The concept of a field defect, which can explain the multifocality of some cancers, including prostate, colon, and bladder [4,5,6], suggests that preneoplastic molecular alterations may exist in benign tissues [2]. The predilection of PC for the peripheral zone of the prostate and its frequent multifocality suggests a field of susceptibility. This field change strongly links to epigenetic alterations, the initial finding being a loss of genomic imprinting for the insulin-like growth factor-2 (IGF2) gene [7, 8]. It is also characterized by a panel of DNA methylation changes at specific loci that persist even in regions spatially remote (over 1 cm) from tumor-bearing areas [4]. Because of the widespread nature of these methylation changes in normal tissue, their use may offer increased sensitivity over diagnostic approaches using methylation associated with peritumor or “halo” alterations found in some benign tissues adjacent to cancer [2].

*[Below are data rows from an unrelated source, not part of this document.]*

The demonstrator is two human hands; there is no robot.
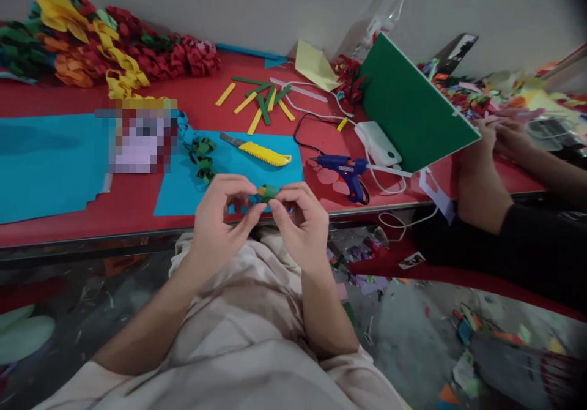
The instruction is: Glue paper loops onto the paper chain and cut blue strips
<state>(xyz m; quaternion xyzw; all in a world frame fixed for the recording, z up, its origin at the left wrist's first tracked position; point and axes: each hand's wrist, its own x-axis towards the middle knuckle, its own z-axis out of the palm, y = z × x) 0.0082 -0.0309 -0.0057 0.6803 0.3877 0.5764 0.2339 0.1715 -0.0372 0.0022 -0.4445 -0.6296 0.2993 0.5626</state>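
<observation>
The left hand (224, 217) and the right hand (301, 223) are facing each other, each pinching one side of a green loop (269, 191) between thumb and forefinger. The other fingers are curling inward.

The step appears to be pressing or shaping the loop. For good results, both thumbs should be pressing lightly and evenly, as thin paper is likely to crease under a hard squeeze. The edges should be staying aligned under the fingertips; any seam is too small to tell.

The loop is sitting directly between the fingertips, touching both hands, over the near part of the sheet (177, 193). The chain (202, 148) is lying beyond the left hand, which is hiding whether it is joining the loop.

The knife (268, 153) is lying beyond both hands, its bare blade pointing left. The glue gun (343, 167) is lying beyond and right of the right hand. Reaches should be avoiding blade and nozzle.
</observation>
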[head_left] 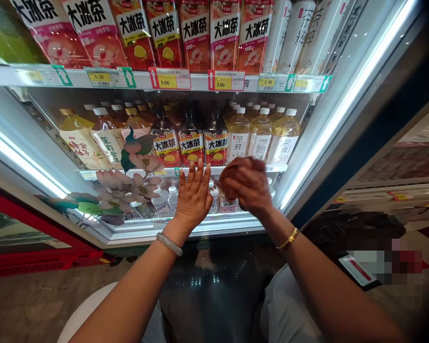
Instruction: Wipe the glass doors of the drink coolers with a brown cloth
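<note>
In front of me is the glass front (200, 97) of a lit drinks cooler. My left hand (196, 197) lies flat against it, fingers spread and pointing up, with nothing in it. To its right, my right hand (255, 193) is closed around a bunched brown cloth (229, 178), which is held up to the glass and slightly blurred. A printed flower decal (128, 193) decorates the glass left of my left hand. Behind the glass, bottles of iced tea (191, 145) stand in rows on the middle shelf.
Large cartons (223, 35) fill the upper shelf, above a rail of price tags (164, 82). Small bottles (160, 200) stand on the bottom shelf. A red cooler frame (57, 257) is at the left. A dark bag-like object (357, 228) lies at the right.
</note>
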Tool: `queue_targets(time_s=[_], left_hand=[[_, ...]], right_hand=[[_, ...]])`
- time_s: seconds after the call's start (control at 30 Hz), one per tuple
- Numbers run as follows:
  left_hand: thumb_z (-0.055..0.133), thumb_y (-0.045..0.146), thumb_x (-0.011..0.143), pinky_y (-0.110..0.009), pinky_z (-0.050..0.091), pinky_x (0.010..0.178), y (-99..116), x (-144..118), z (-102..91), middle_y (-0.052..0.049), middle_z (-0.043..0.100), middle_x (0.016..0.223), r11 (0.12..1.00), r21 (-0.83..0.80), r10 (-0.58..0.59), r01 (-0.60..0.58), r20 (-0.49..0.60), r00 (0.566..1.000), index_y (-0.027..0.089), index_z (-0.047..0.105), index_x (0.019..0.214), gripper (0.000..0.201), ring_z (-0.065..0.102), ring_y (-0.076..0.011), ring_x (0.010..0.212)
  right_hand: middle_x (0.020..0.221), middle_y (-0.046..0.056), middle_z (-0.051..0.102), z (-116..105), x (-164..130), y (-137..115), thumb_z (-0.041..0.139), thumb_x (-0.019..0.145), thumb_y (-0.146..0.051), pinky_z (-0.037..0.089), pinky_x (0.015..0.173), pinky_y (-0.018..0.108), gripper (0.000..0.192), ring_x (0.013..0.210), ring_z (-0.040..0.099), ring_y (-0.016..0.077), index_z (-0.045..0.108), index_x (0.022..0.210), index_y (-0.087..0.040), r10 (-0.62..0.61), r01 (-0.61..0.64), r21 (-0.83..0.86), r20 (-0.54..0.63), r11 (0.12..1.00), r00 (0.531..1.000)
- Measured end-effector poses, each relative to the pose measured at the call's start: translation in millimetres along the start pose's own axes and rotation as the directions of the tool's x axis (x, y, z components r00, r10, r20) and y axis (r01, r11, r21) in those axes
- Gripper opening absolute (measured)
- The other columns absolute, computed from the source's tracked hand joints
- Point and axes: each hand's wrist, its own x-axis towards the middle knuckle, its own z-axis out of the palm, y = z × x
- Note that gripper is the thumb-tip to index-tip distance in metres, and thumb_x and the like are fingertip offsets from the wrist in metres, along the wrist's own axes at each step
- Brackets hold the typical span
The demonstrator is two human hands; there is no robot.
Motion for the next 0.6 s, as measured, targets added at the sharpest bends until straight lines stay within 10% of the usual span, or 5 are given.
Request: queue_targets(time_s=[0.17, 0.4, 0.6], left_hand=[[0.055, 0.01, 0.086, -0.055, -0.004, 0.134, 5, -6, 7.5, -0.011, 0.008, 0.174, 1.0, -0.018, -0.009, 0.01, 0.034, 0.999, 0.021, 0.005, 0.169, 0.097, -0.005, -0.0267, 0.162], [0.059, 0.025, 0.094, -0.055, -0.006, 0.133, 10, -12, 19.5, -0.015, 0.003, 0.174, 0.997, -0.073, 0.015, -0.013, 0.03, 0.999, 0.017, 0.005, 0.169, 0.093, -0.008, -0.0267, 0.162], [0.055, 0.018, 0.089, -0.059, -0.013, 0.131, 4, -5, 22.4, -0.009, -0.003, 0.175, 0.987, -0.158, -0.01, 0.015, 0.031, 0.999, 0.02, 0.01, 0.169, 0.092, -0.013, -0.0294, 0.162]], right_hand=[[0.159, 0.01, 0.036, -3, 16, 6, 0.062, 0.089, -0.02, 0.041, 0.119, 0.068, 0.049, 0.153, 0.035, 0.0387, 0.064, 0.136, -0.031, 0.303, -0.316, -0.058, -0.164, 0.947, 0.939], [0.133, 0.0, 0.065, 17, -2, -27, 0.064, 0.094, -0.02, 0.04, 0.127, 0.053, 0.033, 0.147, 0.047, 0.0248, 0.071, 0.121, -0.038, -0.118, 0.119, -0.012, 0.065, 0.993, 0.991], [0.159, 0.002, 0.047, 3, 39, -13, 0.063, 0.096, -0.02, 0.03, 0.132, 0.057, 0.045, 0.164, 0.018, 0.0307, 0.065, 0.138, -0.034, 0.316, -0.283, -0.211, 0.142, 0.936, 0.938]])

This field of susceptibility offers an opportunity for improved detection of the disease. The primary objective of this study was to further define these methylation patterns in tissue biopsies and validate a panel of methylated regions as a method for detecting higher risk PC in men with histologically negative biopsies.

Patient characteristics

Table 1 displays clinical data for the study cohorts. Benign biopsy cores were obtained from two cohorts: (1) Tumor-associated (TA) patients diagnosed with GG ≥ 2 cancer (n = 77), and (2) non-tumor-associated (NTA) patients (n = 52) who had no cancer on any biopsy core. None of the analyzed biopsy cores from either cohort contained cancer. All TA patients also had a radical prostatectomy to confirm a final pathologic Grade Group (GG ≥ 2) consistent with the study’s goal of focusing on the detection of clinically significant PC. TA and NTA cohorts are matched for age and PSA density. PSA (7 vs 5.8; p < 0.01) and prostate size (47 g vs 36 g; p < 0.01) are increased in the NTA group compared with the TA group demonstrating the limited potential of PSA in detecting cancer in this population.

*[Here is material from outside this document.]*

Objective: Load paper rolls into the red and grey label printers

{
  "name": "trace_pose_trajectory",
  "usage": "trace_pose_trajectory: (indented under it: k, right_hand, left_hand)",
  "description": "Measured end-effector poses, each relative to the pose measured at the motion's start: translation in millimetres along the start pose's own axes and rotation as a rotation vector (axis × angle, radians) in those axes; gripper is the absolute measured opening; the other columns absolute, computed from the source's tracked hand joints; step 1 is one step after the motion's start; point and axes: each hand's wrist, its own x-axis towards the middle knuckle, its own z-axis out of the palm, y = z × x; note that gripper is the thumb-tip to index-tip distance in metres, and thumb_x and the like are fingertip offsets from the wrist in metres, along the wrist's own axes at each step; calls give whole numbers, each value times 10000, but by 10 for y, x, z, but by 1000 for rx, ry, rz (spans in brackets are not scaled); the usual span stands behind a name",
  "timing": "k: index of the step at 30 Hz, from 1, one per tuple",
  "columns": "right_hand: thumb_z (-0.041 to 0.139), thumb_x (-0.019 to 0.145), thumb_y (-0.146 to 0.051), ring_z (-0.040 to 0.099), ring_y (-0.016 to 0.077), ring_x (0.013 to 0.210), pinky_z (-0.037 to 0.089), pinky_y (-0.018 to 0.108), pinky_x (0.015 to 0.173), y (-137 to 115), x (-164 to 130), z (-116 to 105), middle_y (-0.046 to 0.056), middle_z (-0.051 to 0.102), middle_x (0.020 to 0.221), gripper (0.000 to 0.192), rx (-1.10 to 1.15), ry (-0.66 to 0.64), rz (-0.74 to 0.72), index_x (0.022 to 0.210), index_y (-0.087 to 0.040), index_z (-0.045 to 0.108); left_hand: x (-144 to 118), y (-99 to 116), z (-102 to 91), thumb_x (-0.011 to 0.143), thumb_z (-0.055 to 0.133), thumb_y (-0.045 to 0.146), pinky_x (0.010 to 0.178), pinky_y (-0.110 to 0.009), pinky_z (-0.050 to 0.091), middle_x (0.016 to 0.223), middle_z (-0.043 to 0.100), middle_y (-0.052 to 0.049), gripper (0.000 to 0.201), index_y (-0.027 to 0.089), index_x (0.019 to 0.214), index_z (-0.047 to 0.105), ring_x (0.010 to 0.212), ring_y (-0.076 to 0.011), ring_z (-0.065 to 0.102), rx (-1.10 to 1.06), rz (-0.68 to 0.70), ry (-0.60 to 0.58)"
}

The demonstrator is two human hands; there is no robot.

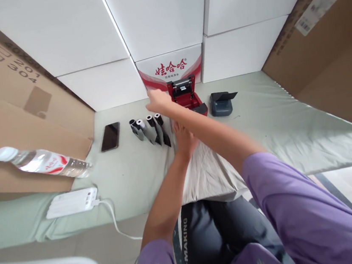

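A small red and black printer [194,100] stands at the middle of the cloth with its lid raised, showing a roller. My right arm crosses over my left, and my right hand [159,100] is curled closed just left of the printer. Whatever it may hold is hidden. Close to the printer's near side, my left hand [185,140] points forward with fingers extended. My right forearm covers the fingertips, so contact with the printer cannot be made out. Several small paper rolls [151,128], with dark tails on some, lie left of my hands.
A dark blue device [221,106] sits right of the printer. To the left are a phone [110,136], a water bottle [46,160] and a white power bank [72,202] with a cable. White boxes [164,13] back the cloth; cardboard boxes [329,53] flank it.
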Motion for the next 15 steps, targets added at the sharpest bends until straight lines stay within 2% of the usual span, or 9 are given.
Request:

Methylation assay performance for two biopsies in discriminating tumor-associated from non-tumor-associated samples

Utilizing bisulfite-treated DNA and pyrosequencing, linear results using standards are seen across the clinically pertinent methylation ranges for each of the loci tested validating this testing approach (Additional file 1: Table S1). We observe robust methylation differences between NTA and TA prostate biopsies across all regions associated with EVX1, CAV1, PLA2G16, and SPAG4 (hypermethylation) and FGF1 and NCR2 (hypomethylation) at all CpGs assayed validating our previous exploratory studies [4, 9]. Mean, maximum, and minimum methylation levels were compared between the two biopsies for both TA and NTA tissues (Additional file 1: Tables S2–S4). Using maximal methylation values shows improved statistical significance in differentiating TA samples at hypermethylated loci, while minimal methylation values improve hypomethylated regions.

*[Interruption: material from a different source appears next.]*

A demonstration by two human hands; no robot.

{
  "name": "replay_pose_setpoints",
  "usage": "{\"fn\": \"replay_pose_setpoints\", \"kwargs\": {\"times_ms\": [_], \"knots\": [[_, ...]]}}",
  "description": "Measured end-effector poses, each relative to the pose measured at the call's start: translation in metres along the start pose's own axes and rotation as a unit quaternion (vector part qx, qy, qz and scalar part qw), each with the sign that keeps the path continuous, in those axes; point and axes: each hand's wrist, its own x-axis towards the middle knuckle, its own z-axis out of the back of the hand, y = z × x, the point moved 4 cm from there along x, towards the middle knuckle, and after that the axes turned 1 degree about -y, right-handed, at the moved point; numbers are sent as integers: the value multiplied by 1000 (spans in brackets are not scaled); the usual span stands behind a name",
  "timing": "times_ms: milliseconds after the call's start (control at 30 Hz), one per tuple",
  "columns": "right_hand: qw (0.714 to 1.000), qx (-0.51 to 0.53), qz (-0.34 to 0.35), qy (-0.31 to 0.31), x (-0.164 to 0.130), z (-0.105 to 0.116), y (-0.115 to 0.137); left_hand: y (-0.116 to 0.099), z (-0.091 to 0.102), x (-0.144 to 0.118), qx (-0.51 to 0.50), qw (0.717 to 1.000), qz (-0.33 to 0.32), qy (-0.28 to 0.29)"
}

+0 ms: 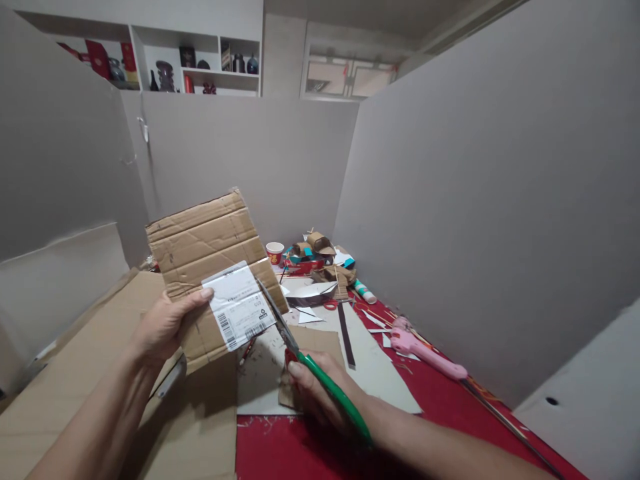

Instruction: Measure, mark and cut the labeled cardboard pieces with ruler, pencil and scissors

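My left hand (167, 323) grips a creased piece of brown cardboard (205, 240) by its lower left side, thumb on the front face. A white shipping label (240, 307) with barcodes is stuck on that face. My right hand (325, 387) is closed around the green handle of a pair of scissors (285, 330). The blades point up and left, across the cardboard's right part beside the label. Whether they have cut into it, I cannot tell. Below the right hand, another brown cardboard piece (320, 343) lies on a pale board (380, 380).
A pink glue gun (425, 353) lies on the red table cover (450, 427) at right. Paper scraps, a dark strip (347, 337) and a paper cup (275, 253) stand farther back. Large cardboard (90, 353) covers the left. Grey partitions (250, 147) enclose the table.
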Motion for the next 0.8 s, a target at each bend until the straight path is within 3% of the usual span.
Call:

The predictive accuracy of these genes was assessed with regression models using each gene alone (uniplex) or in combination (multiplex) in Table 2. In uniplex models when examining CpGs tested, 6 out of 6 EVX1, 2/10 CAV1, 1/5 FGF1, 1/3 NCR2, 5/6 PLA2G16, and 2/5 SPAG4 show strong predictive accuracies (area under the curve [AUC] 0.61–0.71, p < 0.05, Table 2). As a single marker, EVX1_CG1 generates the best AUC of 0.710, (p = 0.001).

To determine whether a panel performed better than any single biomarker, we performed a multiplex analysis (Table 2). First, the collinearity of individual CpG sites using correlation matrices for every CG in each gene was assessed. Since CG sites correlated highly, only one CG with the highest predictive value (AUC) per gene was selected to enter multivariate logistic regression models to prevent overfitting. On multivariate analysis, the genes hypermethylated in TA, Max_CAV1-10, Max_EVX1-1, Max_PLA2G16-5, Max_SPAG4-2, and the genes with hypomethylated in TA, Min_FGF1-3, and Min_NCR2-2 entered the model (Table 2 and Fig. 1). The predictive accuracy with pan-biomarkers for discriminating TA from NTA tissues was 0.747 (p = 0.004).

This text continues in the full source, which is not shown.